Distributed traces definition

Distributed traces are a type of telemetry data that provide an end-to-end, code-level record (transaction) of every user request through an application's entire path.

Distributed tracing offers visibility into the health of an application, dependencies, and interactions between system components. It's an essential component of observability and application performance monitoring (APM) in cloud-native environments.

Traces help site reliability engineers (SREs), ITOps, and DevOps teams understand the end-to-end movement and behavior of requests through various microservices within a system. Using traces, developers can find bottlenecks and other code issues that affect performance and user experience and optimize them for efficiency.

Distributed tracing vs. traditional tracing

Distributed tracing is a method of observing requests as they travel through distributed environments.

By design, distributed architecture involves a complex web of services. A request journeys across many microservices, each performing a specific task. As a result, tracing a request in a distributed system is a complex undertaking that would be impossible with traditional tracing used for monolithic applications.

Traditional tracing provides limited insights and isn’t scalable. The traditional tracing method uses random samples of traces from each request, resulting in incomplete traces.


Why is tracing important for application development?

Tracing is important for application development because it lets software engineers follow a request through numerous microservices. The ability to visually track every step makes tracing invaluable. It helps fix bugs and performance issues by troubleshooting errors for different applications.

Tracing helps to:

  • Identify issues faster: In a distributed system, troubleshooting is significantly more difficult than in a monolith. Distributed tracing helps pinpoint the root cause and location of application errors faster, minimizing disruptions.
  • Simplify debugging: Tracing provides a comprehensive view of how requests interact with different microservices, aiding the debugging process, even in the most complex architecture.
  • Improve collaboration: In a distributed environment, different teams often work on different services. A trace identifies where the issue occurred and points to the team responsible for fixing it.
  • Speed up development: With tracing, developers can gain valuable insights into user behavior, optimize application performance, and streamline efforts to release updates and new deployments.

How tracing works

Tracing works by collecting, analyzing, and visualizing telemetry data of a request as it travels across different services in a microservices architecture.

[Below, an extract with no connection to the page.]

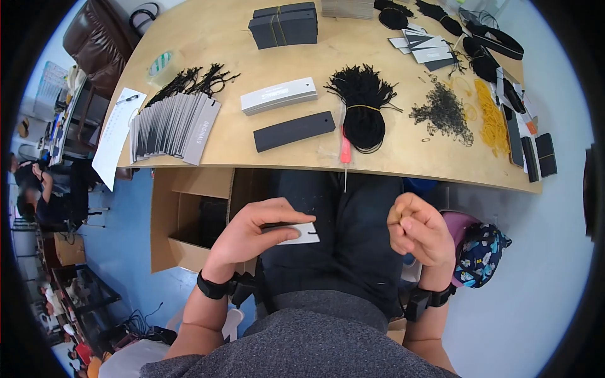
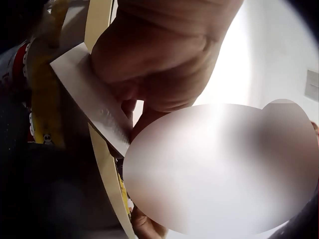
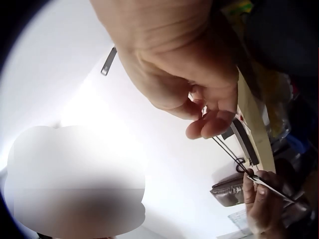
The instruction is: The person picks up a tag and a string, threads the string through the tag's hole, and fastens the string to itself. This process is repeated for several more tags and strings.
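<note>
Over the lap, the left hand [image 1: 258, 230] grips a white tag [image 1: 307, 234] between thumb and fingers; a bit of black cord shows at its end. In the left wrist view the long pale tag [image 2: 94, 97] lies against the palm side of the hand [image 2: 159, 50]. To the right, the right hand [image 1: 421, 230] is raised with curled fingers. The right wrist view shows its fingertips pinching a thin black cord [image 3: 227, 148], stretched to the tag in the left hand [image 3: 261, 209].
On the table [image 1: 277, 165] lie fanned tags [image 1: 167, 129], a white tag stack [image 1: 279, 96], a dark stack [image 1: 294, 131], bundled black cords [image 1: 364, 120], a red-handled tool [image 1: 345, 151], safety pins [image 1: 444, 110] and yellow bands [image 1: 491, 120]. Below stands a cardboard box [image 1: 162, 220].
</note>
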`<state>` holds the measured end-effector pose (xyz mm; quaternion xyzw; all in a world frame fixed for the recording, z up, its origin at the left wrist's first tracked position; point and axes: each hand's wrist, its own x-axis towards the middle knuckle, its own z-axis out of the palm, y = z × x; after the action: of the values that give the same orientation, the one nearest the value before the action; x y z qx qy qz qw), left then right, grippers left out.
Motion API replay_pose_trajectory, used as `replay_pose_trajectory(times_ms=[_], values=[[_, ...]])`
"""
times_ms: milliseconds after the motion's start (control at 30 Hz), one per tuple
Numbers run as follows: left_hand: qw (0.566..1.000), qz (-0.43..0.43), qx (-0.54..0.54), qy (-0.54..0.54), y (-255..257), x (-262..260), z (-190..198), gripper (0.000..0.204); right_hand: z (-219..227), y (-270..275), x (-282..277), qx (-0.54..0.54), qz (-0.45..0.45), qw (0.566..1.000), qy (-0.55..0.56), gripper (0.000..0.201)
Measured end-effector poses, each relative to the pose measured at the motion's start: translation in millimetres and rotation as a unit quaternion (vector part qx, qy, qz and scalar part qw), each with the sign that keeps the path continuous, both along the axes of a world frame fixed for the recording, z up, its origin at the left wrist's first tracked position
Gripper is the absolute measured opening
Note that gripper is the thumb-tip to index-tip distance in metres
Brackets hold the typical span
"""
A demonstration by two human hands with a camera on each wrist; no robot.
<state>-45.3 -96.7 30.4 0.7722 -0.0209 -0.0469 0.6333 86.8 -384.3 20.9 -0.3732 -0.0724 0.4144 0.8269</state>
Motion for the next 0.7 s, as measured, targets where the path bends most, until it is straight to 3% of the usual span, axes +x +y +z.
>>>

Before trace (and other telemetry) data is generated, an application must be instrumented. Instrumentation is a process of adding code to track trace data. An open source platform such as OpenTelemetry (OTel) provides vendor-neutral SDKs, APIs, and other tools for instrumenting microservice architecture.

blog-elastic-otel-1.png

Data collection

An end-to-end distributed tracing tool begins collecting data when a user initiates a request. Identifying information — trace ID — is added to each request as it enters the system. This identifying information is passed along as it moves through various services and components.

Each step during the request's journey is also recorded. The initial one is called the parent span, while each next one is called a child span. Each child span is encoded with the original trace ID, a unique span ID, timestamp, status, and other relevant metadata. Spans are organized hierarchically, following the journey through services across the entire environment.

For APM, instrumenting an application and enabling trace collection makes it possible to collect tracing application metrics, or numerical values, that can be used to monitor the application's performance. These include:

  • Request rate — the number of requests per second
  • Error rate — the number of requests that fail
  • Latency — the time it takes to respond to a request
  • Duration — the time the request takes
  • Throughput — the volume of requests an application can handle in a given time period

Trace analysis

Once the request is complete and the trace collects all the data, the data is aggregated. Using the data from spans such as trace identifiers, timestamps, and other contextual information, developers can locate resource bottlenecks, latency issues, or errors.

Monitoring and visualization

Tracing application metrics can help monitor an application's performance. When and if they change, SREs and DevOps teams can spring to action.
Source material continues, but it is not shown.